With the history noted, I first of all recognise that we are shaped by it, but need not be constrained by it. So some uses of the term liberal may have drifted from what they were originally intended to mean. Depending on the precise context, I tend to use it in one four senses, listed below. I think it is also helpful in each case to identify what we might mean by its opposite, as Eddie rightly notes, the term ‘conservative’ is not always apt. This is another example of a phenomenon I have tried to articulate before, whereby we define what we mean by means to saying what we don’t mean; a sort of chiseling away by means of ridding ourselves of various negatives instead of asserting a positive.

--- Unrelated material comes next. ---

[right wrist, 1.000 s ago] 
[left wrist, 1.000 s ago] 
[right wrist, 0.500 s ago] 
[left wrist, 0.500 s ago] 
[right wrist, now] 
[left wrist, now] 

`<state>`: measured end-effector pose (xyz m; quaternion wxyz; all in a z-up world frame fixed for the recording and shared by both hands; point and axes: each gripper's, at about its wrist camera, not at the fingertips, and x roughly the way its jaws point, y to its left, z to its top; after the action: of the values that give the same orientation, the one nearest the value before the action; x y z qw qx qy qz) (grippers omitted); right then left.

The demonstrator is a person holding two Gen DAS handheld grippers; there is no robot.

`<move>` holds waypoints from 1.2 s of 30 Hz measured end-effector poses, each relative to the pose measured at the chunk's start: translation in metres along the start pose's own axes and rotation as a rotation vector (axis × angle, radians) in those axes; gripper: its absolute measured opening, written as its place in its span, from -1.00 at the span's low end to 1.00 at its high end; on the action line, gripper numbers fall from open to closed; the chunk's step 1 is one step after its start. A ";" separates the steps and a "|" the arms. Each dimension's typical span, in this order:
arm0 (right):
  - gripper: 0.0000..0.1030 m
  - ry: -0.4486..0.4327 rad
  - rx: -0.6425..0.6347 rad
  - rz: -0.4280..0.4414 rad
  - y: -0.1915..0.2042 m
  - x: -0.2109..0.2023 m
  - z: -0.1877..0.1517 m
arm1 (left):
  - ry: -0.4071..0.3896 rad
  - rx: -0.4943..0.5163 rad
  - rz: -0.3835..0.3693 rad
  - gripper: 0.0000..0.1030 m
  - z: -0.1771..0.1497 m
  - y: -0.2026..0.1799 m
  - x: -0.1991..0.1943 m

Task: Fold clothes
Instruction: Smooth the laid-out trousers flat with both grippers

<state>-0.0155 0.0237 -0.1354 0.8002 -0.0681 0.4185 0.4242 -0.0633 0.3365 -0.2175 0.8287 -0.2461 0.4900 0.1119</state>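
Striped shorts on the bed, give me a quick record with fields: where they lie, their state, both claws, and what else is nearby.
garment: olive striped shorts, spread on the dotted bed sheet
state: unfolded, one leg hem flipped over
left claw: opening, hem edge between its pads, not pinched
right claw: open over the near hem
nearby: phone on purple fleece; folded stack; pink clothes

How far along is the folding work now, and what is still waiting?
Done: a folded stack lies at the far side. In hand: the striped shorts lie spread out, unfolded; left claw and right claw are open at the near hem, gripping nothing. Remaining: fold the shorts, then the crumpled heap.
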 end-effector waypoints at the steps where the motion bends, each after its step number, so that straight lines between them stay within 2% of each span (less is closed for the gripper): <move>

In what follows below, please note that I am not advocating a binary liberal/not liberal viewpoint on each topic. There are grey areas and people can be nuanced, complicated mixtures of each. So this comes very much with a sense of “-ish” about it, where I am aiming for a generally, well-rounded picture rather than pin-point precision within a narrow spectrum.

  1. Socially liberal

In this sense, I am referring to particular hot potato topics which tend to be divisive. One forum I am sometimes found at is the Ship of Fools, where such topics are referred to as ‘dead horses‘ and a whole discussion board is dedicated to them. These include whether women should be allowed to hold any and all positions within a church structure, views on homosexuality, abortion, euthanasia, etc. I would also include, in a wider sense, the more individualist view, where one has the right to do as one pleases, provided it does not bring harm to another.

In this sense, I would call the opposite a ‘conservative’ viewpoint. Though it is worth noting that people may hold more liberal views on some topics than on others. For example, I would regard myself as liberal when it comes to homosexuality (you may find me on the list of members signed up to Accepting Evangelicals) and I endorse a fully egalitarian view of church leadership, yet I do err towards a pro-life position with regards to abortion to euthanasia. I say that quite deliberately, as I do not wholly agree with many a pro-life advocate, but I would support a sharpening up of the law to protect both women and children.

  1. Economically liberal

This can be a tricky one, as the term most often used is not really liberal, but libertarian. So while it doesn’t quite fit neatly (Hey? What does?) it ought to be addressed given the similarity of the terms. In reality, this is better described as a right-wing view.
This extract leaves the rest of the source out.